Our Future in Space

On the 21st of June, Jeff Bezos, founder of Blue Origin (but more widely known as the CEO of Amazon) was announced as the third recipient of the Heinlein prize for his feats regarding accessibility of space for the common man. His Blue Origin has achieved important milestones in rocket reusability and orbital vessels, but this is far from what makes him and his little known agency outstanding. Bezos plans on, along with other private entrepreneurs such as Elon Musk and Richard Branson, kickstarting human expansion into space and beginning a multi-planetary empire.


Bezos is certainly ambitious on his expectations for us as a species, but he does have a plan. He envisions a future where mankind is spread across the entire Solar System, maybe even beyond, with Earth being a “residential planet” and heavy industry being confined to inhospitable planets with only colonies to maintain them. Our presence in space would number in the millions, perhaps even billions, with a massive, dynamic and interconnected society communicating and exchanging ideas throughout the vast sidereal space, always expanding into the unknown. This may be an optimistic, adventurous view of the future, but Bezos claims our future lies outside planet Earth.
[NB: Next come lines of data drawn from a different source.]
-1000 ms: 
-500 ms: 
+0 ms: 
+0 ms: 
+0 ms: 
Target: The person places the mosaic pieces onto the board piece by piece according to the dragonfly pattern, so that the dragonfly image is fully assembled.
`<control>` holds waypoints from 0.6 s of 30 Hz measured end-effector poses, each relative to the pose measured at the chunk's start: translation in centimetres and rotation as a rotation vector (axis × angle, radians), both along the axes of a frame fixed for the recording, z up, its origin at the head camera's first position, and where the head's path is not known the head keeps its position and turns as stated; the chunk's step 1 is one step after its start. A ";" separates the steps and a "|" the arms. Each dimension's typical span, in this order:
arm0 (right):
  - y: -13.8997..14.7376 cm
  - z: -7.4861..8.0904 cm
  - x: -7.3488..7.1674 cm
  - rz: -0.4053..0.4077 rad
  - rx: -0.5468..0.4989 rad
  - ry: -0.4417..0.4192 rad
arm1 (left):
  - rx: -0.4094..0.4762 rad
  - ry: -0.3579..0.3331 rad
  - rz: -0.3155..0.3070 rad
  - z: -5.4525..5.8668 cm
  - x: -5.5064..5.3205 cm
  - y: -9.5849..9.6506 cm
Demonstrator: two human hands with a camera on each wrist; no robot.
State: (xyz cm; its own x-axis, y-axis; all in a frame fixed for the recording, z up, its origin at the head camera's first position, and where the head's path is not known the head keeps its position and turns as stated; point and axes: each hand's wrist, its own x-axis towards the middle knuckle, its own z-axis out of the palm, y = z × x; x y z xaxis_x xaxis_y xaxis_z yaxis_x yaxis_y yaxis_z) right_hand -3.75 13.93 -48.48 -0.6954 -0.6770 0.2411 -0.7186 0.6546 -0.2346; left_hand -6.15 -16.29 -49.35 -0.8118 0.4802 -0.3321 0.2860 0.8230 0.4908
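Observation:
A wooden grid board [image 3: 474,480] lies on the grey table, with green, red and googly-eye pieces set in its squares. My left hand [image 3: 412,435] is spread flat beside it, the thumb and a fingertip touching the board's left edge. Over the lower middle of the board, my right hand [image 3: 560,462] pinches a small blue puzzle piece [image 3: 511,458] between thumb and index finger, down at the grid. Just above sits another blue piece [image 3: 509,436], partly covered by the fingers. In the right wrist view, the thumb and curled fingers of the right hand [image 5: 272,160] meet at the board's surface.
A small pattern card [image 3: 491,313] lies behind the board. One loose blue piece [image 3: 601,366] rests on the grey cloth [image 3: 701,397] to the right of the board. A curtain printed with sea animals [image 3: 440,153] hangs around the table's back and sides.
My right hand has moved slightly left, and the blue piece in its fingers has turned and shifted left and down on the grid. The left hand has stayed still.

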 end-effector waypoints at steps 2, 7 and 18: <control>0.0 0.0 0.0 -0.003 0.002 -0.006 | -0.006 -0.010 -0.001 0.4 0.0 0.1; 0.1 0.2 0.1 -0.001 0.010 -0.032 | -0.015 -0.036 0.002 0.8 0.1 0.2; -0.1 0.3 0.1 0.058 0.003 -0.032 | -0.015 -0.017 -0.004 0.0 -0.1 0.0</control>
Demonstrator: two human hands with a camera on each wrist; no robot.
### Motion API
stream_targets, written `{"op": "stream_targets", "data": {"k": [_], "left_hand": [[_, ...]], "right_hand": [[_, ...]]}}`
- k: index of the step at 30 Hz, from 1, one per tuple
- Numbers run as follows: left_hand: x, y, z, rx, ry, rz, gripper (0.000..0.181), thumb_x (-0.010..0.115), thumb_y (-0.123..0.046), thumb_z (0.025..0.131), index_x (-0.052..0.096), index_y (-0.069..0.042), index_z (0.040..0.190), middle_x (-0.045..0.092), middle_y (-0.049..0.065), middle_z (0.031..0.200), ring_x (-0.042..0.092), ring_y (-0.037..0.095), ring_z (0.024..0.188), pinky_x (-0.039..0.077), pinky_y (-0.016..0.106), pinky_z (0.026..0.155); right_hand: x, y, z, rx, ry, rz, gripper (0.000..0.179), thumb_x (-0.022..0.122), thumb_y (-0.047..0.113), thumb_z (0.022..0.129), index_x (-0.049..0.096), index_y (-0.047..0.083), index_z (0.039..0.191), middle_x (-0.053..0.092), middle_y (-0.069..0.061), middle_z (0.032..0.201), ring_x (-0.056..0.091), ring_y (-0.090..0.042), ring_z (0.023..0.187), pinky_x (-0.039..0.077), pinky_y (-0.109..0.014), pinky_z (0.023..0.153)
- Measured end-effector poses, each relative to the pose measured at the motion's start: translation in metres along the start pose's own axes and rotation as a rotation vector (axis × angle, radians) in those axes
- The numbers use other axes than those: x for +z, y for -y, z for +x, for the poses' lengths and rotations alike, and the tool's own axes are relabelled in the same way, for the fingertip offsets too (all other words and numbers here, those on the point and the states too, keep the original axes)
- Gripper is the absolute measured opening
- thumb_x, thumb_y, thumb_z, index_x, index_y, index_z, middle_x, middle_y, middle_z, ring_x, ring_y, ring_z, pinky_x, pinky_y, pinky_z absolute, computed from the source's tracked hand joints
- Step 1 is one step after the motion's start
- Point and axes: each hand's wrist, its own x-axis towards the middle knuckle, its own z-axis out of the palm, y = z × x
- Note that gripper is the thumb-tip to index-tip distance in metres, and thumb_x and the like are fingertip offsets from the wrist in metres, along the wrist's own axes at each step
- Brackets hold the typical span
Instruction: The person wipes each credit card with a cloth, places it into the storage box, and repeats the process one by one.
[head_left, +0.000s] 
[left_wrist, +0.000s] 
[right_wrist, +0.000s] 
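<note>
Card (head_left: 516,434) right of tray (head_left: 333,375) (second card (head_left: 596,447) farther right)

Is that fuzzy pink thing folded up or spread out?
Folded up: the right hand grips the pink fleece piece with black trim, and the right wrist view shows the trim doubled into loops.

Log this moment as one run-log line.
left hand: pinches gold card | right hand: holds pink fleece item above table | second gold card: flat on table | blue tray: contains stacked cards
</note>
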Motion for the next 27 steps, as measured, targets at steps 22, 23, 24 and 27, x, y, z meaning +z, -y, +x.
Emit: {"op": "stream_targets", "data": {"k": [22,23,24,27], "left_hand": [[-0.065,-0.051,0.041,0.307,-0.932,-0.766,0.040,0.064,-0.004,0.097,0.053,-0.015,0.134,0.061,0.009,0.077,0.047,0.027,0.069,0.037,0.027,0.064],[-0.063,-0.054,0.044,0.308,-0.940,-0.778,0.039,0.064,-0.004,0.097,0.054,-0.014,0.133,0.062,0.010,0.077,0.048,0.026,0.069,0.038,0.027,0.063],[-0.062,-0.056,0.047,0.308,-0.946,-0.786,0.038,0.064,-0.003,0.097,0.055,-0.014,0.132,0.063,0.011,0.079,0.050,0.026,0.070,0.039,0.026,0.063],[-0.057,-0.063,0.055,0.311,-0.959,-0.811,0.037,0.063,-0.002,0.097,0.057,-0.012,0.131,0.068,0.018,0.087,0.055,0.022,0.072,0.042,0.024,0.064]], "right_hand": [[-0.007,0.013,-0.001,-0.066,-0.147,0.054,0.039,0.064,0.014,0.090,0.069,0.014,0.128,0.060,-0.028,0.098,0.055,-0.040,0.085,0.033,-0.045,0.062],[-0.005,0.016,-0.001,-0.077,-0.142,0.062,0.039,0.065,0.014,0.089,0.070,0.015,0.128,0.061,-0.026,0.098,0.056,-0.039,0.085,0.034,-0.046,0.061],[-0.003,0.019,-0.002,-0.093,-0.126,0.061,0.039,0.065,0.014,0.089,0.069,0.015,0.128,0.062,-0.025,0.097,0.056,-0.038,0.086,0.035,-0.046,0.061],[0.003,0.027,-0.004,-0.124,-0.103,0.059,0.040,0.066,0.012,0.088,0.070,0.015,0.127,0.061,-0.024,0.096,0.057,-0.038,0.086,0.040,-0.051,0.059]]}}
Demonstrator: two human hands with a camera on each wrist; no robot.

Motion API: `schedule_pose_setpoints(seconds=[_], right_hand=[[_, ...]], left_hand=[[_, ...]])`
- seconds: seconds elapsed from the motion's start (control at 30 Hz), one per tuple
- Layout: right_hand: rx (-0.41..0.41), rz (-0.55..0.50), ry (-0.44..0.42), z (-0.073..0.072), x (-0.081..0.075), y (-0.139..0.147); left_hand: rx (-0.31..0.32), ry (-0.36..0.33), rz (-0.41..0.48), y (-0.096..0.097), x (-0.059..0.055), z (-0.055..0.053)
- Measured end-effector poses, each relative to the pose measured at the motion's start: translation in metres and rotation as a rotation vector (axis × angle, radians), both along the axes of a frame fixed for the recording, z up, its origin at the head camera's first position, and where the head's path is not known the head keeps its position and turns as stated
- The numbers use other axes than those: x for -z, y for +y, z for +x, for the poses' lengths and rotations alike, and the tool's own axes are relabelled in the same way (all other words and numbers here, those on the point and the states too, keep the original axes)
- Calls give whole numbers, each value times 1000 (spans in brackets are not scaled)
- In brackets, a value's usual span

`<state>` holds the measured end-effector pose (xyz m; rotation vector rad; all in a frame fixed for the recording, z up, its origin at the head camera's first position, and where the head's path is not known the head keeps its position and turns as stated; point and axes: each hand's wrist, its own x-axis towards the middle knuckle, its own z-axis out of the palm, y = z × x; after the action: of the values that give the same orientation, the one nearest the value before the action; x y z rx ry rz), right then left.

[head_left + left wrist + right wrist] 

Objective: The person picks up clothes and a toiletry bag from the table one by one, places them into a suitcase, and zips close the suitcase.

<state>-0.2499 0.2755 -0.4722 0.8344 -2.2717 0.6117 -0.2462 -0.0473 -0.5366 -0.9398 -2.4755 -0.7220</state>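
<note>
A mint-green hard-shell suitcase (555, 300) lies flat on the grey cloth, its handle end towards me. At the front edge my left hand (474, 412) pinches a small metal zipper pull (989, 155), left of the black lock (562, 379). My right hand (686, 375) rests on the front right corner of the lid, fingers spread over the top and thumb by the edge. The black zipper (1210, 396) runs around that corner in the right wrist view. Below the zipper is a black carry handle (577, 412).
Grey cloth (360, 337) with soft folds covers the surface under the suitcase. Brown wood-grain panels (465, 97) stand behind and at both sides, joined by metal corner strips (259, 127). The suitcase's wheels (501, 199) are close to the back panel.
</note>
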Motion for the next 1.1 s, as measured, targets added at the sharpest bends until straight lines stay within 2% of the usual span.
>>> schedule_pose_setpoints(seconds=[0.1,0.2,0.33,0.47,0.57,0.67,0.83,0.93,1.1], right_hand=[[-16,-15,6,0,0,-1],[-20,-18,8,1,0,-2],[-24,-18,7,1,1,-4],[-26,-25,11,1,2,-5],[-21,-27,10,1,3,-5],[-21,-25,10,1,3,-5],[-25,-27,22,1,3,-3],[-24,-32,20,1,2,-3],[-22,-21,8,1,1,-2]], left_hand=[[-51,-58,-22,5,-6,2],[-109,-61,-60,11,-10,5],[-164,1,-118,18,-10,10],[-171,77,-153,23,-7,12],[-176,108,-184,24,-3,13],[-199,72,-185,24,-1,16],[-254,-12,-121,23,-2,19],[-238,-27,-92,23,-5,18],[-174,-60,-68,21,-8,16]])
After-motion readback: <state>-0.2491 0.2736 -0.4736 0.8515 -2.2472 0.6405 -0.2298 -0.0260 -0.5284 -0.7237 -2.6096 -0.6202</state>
According to him and many other scholars, it is essential to colonise Mars or even the Moon because, essentially, Earth needs a backup much like a computer. As far as we know, Earth is the only planet in the universe that contains life in any way, shape or form, and as such, we can’t risk its destruction with an asteroid impact, gamma ray burst or environmental collapse, since that would be the end of all known life. Which means, we need a colony outside of Earth so that if a catastrophe does happen, at least some humans and animals will still exist and be able to spread and repopulate somewhere else. It is not only a matter of striving for interplanetary greatness, but of survival of all known life, to colonise other planets as soon as possible.


So, if we must go beyond the pale blue dot, how are we going to do it? Since we still don’t really have the technological capabilities for building even a basic colony on Mars, we must start with the first frontier – the atmosphere. Blue Origin has already taken steps towards launching heavy weight carrying rockets into orbit, which Jeff Bezos hopes will in the near future start a market for space tourism, where people would pay to go into orbit and enjoy the breathtaking views of Earth beneath their very feet as they float in a confined shuttle. If space tourism becomes a thing, competition will become a propelling force, driving space agencies to go farther and farther until we have the technology to make routine trips to the Moon or even Mars. Then it would be a matter of having the technology to settle, and we will then have taken the very first step towards the colonisation of space.

Space exploration is an uncertain and potentially dangerous enterprise, but also extremely rewarding. With the colonisation of the Americas beginning in the 15th century, the mineral and agricultural riches of the New World were so abundant an invaluable that they helped catapult western Europe towards the centre of human civilisation, sparking movements such as the Enlightenment and empire building. Colonising space will be the same. We will revel in the mineral wealth the many planets out there offer, creating planet spanning industrial powerhouses capable of fueling monumental projects, such as building massive colony spaceships or even a Dyson sphere, ensuring an incremental growth of our civilisation. At such a pace, humankind would be present in so many planets and satellites that our species would become essentially immortal.


But let’s not get hasty. It’s still 2016, some people still believe vaccines are harmful and racism still lingers in the collective conscience. We still have a long way to go, but as soon as we take the first step, we walk down a glorious path from which we cannot return. There are men and women today fighting for our right to space, and those are the true unsung heroes of this generation. Our progress is slow yet steady, but our future has never been brighter.

1 thought on “Our Future in Space

  1. Isaac Chandler Orndorff

    Great post Pedro! My question is, is any of this feasible for the world at the moment. Civil War, countries in massive debt (including the leading economies like the US and China), people starving in Africa and huge refugees from Syria, is this something anyone would even go for? Hell, we haven’t still explored the majority of our ocean’s. With no real threat to the world at the moment (that we know of), how can you convince the UN that we can need this right now? Most likely, until our hand is forced or we are more connected as a planet or maybe even if technology advances, this is a dream that will stay a dream.